Eigenlijk wilde de gemeente ook nog een ‘inloopvoorziening’ waar de Veldparkgroep “dagelijks een aantal uur kan verblijven, elkaar kunnen ontmoeten en mogen gebruiken, onder begeleiding van professionals.”
Omdat zoiets financieel niet rond te krijgen was in 2020 gaat Zaanstad het in 2021 opnieuw voorstellen aan de raad.
Volgens Zaanstad is er niet alleen ‘goed contact met de groep’ maar ook met omwonenden.
“Politie, handhavers, mensen van de openbare ruimte en de zorgpartners trekken samen op in de benadering van de groep en het controleren van het park.”
Inloopvoorziening
Politie, gemeente en zorgpartners “kijken naar wat iemand nodig heeft aan hulp, ondersteuning en eventueel repressie en welke instrumenten en activiteiten er zijn om mensen weer op de rit te krijgen” aldus de gemeente.
“Daarnaast is er intensief gezocht naar een inloopvoorziening voor deze groep. Daarbij is het idee dat ze er dagelijks een aantal uur kunnen verblijven, elkaar kunnen ontmoeten en mogen gebruiken, onder begeleiding van professionals.

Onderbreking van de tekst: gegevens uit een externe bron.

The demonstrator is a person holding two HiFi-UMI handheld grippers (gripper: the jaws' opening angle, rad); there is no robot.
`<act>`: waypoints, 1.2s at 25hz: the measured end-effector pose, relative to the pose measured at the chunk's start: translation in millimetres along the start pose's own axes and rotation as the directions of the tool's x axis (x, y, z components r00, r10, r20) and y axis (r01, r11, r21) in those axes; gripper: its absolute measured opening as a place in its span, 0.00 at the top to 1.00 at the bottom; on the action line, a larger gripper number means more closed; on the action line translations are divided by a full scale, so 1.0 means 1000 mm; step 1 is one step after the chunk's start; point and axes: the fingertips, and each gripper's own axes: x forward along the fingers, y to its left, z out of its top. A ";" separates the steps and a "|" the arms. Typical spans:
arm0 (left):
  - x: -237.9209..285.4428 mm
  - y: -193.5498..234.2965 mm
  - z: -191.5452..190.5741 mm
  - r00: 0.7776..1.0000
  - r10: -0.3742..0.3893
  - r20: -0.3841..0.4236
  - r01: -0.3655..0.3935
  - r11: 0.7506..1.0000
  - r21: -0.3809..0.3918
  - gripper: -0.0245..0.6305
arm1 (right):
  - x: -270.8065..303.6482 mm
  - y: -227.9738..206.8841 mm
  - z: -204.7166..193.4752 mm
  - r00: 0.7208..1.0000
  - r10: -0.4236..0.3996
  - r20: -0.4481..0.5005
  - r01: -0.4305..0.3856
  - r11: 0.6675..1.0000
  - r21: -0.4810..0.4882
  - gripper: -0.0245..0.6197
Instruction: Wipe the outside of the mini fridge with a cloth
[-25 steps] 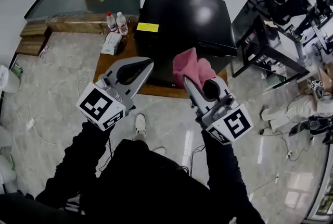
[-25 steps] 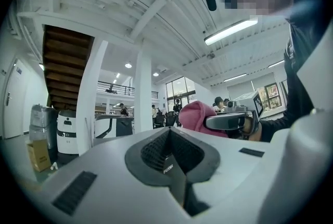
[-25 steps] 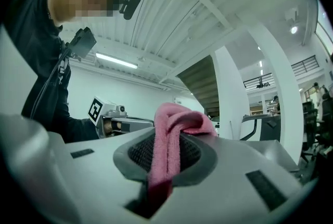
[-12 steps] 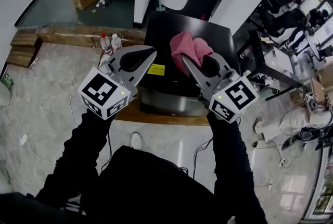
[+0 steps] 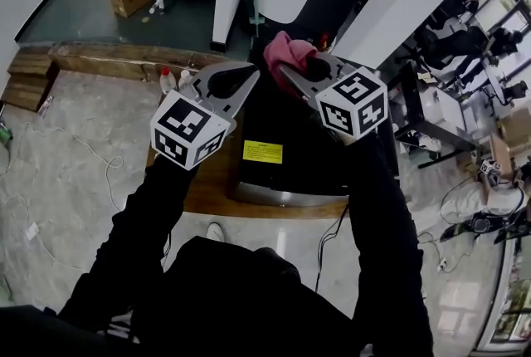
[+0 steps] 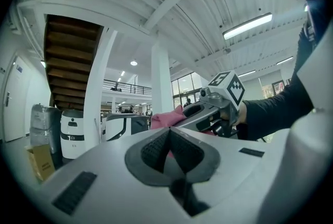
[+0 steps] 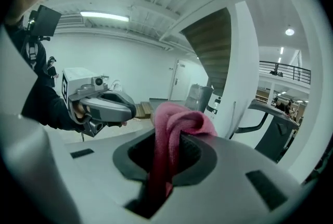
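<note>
Raised within 1 second from mid-frame to upper centre, right gripper [image 5: 289, 73] with jaws clamped on the pink cloth [image 5: 286, 48], left gripper [image 5: 247, 77] with jaws together on nothing, both off the black mini fridge [image 5: 315, 160] at centre on its desk [image 5: 207, 189], so no wiping contact yet.

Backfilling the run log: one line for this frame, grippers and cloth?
left gripper: shut, empty | right gripper: shut on pink cloth | both held in air over mini fridge | cloth off fridge
</note>
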 end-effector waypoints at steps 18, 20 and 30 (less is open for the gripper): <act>0.031 0.037 -0.054 0.986 0.101 -0.134 -0.108 0.993 -0.046 0.95 | 0.112 -0.061 -0.080 0.933 -0.046 -0.357 -0.056 0.961 -0.270 0.87; 0.035 0.040 -0.057 0.981 0.116 -0.155 -0.125 0.991 -0.046 0.95 | 0.115 -0.062 -0.083 0.928 -0.058 -0.369 -0.067 0.945 -0.319 0.87; 0.057 0.010 -0.037 0.972 0.140 -0.186 -0.147 0.989 -0.020 0.95 | 0.087 -0.075 -0.101 0.883 -0.132 -0.451 -0.127 0.857 -0.499 0.88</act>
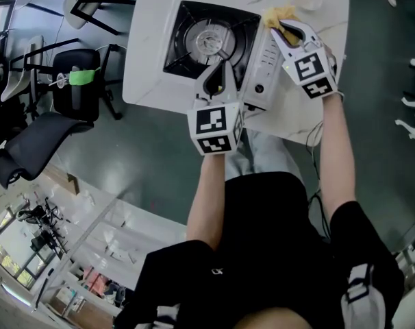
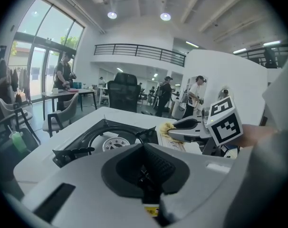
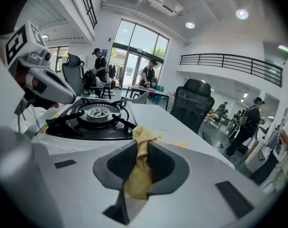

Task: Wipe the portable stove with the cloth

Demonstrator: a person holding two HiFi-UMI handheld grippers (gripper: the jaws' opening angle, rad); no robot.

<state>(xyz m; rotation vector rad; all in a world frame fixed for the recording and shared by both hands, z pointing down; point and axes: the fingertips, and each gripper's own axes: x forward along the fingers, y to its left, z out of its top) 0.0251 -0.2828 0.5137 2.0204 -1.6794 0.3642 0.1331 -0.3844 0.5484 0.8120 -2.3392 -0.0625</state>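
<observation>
Right gripper [image 1: 284,27]: jaws clamped on the yellow cloth [image 1: 274,16]. In the right gripper view a fold of the cloth [image 3: 139,167] is pinched between the pads, with a tuft standing out past the tips.

Cloth position: at the far right corner of the portable stove [image 1: 211,43], over the pale side panel beside the burner well. The left gripper view puts the cloth [image 2: 167,126] low on that panel. I cannot confirm contact.

Left gripper [image 1: 221,70]: at the stove's near edge, tips pointing in over the black well. Jaws [image 2: 145,167] drawn together with nothing between them. I cannot tell whether it presses on the stove.

The stove sits on the white table [image 1: 153,60], near its front edge.

Step, as judged: a wiping stroke on the side panel, either starting or in progress. The burner well looks not yet reached by the cloth.

Next move calls for:
- Pressing the cloth flat on the panel.
- Dragging it toward the near edge.
- Steadying the stove body with the left gripper so it does not slide.
- Keeping the cloth from snagging on the pan supports.
</observation>
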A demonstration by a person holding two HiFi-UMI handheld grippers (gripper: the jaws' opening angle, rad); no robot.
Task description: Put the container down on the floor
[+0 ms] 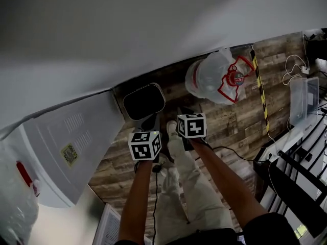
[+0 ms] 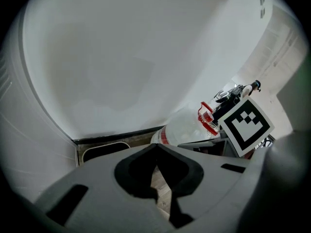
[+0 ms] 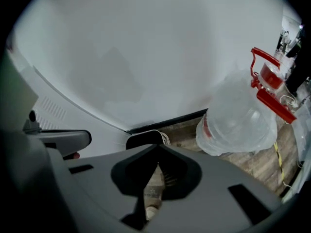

De groep heeft zelf duidelijk aangegeven behoefte te hebben aan een dergelijke inloopvoorziening en ook de gemeente ziet dat een inloopvoorziening een meerwaarde heeft.”
Voorlopig zet Zaanstad in “op de gecombineerde aanpak van het tegengaan van overlast, de persoonsgebonden aanpak en de dagbesteding en activering van de groep, samen met zorgpartners.”
Als dat niet voldoende is, komt de inloopvoorziening opnieuw in beeld:
“de groep zelf blijft tot op heden wel benadrukken dat een inloopvoorziening noodzakelijk is.”
Famiri
In maart werden boetes uitgedeeld wegens overlast in het Veldpark, daarop werden camera’s geplaatst (waarop de bewoners naar de andere kant verhuisden) die nauwelijks tot resultaat leidden. In juni spraken bewoners hun ernstige verontrusting uit. In juli volgden er een avondklok en een alcoholverbod.
Sonny Prein, een van de groepsleden, werd geïnterviewd door Junita den Enting voor De Orkaan. Het verdwijnen van hun vaste plek Famiri aan de Vinkenstraat was volgens hem het begin van de ellende. De groep kwam op straat terecht en verplaatste zich eerst naar het Steve Bikoplein en later naar het Veldpark.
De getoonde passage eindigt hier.